**YOUR OBJECTIVE**
Transcribe all the data, leaving each word as it is.

**DATA BELOW**
____

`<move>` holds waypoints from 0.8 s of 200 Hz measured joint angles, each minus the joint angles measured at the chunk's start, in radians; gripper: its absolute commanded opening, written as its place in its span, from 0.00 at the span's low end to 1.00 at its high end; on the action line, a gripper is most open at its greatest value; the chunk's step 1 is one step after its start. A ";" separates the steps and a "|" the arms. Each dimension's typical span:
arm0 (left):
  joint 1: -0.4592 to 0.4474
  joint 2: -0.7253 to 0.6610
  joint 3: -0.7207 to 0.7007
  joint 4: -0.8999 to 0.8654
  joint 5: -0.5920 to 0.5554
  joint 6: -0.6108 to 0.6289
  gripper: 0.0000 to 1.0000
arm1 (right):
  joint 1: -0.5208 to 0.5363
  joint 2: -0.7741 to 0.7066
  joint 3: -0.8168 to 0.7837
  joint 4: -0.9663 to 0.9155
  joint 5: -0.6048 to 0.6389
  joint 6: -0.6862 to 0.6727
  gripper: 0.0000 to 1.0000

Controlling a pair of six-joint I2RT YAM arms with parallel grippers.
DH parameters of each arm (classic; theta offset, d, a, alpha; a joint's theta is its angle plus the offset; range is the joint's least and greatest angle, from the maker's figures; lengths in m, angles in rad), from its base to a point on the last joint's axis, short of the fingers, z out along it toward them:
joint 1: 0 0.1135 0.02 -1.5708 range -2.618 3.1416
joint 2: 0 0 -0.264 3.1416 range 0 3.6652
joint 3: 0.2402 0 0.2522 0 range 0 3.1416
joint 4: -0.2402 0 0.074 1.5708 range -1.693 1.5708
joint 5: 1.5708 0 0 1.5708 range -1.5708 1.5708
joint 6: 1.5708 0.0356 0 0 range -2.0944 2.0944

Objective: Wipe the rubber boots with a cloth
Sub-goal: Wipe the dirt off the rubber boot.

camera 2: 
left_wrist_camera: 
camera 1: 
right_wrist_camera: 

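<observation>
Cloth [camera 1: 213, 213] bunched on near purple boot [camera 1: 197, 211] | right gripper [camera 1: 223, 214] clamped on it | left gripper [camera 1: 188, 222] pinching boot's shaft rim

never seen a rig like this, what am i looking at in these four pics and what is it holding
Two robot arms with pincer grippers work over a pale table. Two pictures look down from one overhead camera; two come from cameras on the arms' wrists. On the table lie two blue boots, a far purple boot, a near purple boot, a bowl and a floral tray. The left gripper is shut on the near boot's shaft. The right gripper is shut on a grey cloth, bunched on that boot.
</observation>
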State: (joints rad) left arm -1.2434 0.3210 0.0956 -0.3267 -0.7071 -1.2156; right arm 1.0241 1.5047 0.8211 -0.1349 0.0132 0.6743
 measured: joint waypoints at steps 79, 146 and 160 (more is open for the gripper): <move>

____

**ANSWER TO THE EXERCISE**
`<move>` holds waypoints from 0.8 s of 200 Hz measured joint angles, each minus the joint angles measured at the chunk's start, in radians; gripper: its absolute commanded opening, written as its place in its span, from 0.00 at the span's low end to 1.00 at its high end; on the action line, a gripper is most open at its greatest value; the chunk's step 1 is one step after its start. A ";" separates the steps and a "|" the arms. Each dimension's typical span:
arm0 (left):
  joint 1: -0.4592 to 0.4474
  joint 2: -0.7253 to 0.6610
  joint 3: -0.7207 to 0.7007
  joint 4: -0.8999 to 0.8654
  joint 5: -0.5920 to 0.5554
  joint 6: -0.6108 to 0.6289
  gripper: 0.0000 to 1.0000
arm1 (right):
  joint 1: -0.5208 to 0.5363
  joint 2: -0.7741 to 0.7066
  joint 3: -0.8168 to 0.7837
  joint 4: -0.9663 to 0.9155
  joint 5: -0.6048 to 0.6389
  joint 6: -0.6862 to 0.6727
  gripper: 0.0000 to 1.0000

Controlling a pair of six-joint I2RT YAM arms with parallel grippers.
DH parameters of each arm (classic; theta offset, d, a, alpha; a joint's theta is its angle plus the offset; range is the joint's least and greatest angle, from the maker's figures; lengths in m, angles in rad), from its base to a point on the last joint's axis, short of the fingers, z out along it toward them:
joint 1: 0 0.1135 0.02 -1.5708 range -2.618 3.1416
joint 2: 0 0 -0.264 3.1416 range 0 3.6652
joint 3: 0.2402 0 0.2522 0 range 0 3.1416
joint 4: -0.2402 0 0.074 1.5708 range -1.693 1.5708
joint 5: 1.5708 0 0 1.5708 range -1.5708 1.5708
joint 6: 1.5708 0.0356 0 0 range -2.0944 2.0944

Objective: Wipe the rubber boots with a cloth
Sub-goal: Wipe the dirt off the rubber boot.

camera 2: 
left_wrist_camera: 
camera 1: 
right_wrist_camera: 

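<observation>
Cloth [camera 1: 213, 213] bunched on near purple boot [camera 1: 197, 211] | right gripper [camera 1: 223, 214] clamped on it | left gripper [camera 1: 188, 222] pinching boot's shaft rim

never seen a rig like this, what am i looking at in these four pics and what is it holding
Two robot arms with pincer grippers work over a pale table. Two pictures look down from one overhead camera; two come from cameras on the arms' wrists. On the table lie two blue boots, a far purple boot, a near purple boot, a bowl and a floral tray. The left gripper is shut on the near boot's shaft. The right gripper is shut on a grey cloth, bunched on that boot.
</observation>
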State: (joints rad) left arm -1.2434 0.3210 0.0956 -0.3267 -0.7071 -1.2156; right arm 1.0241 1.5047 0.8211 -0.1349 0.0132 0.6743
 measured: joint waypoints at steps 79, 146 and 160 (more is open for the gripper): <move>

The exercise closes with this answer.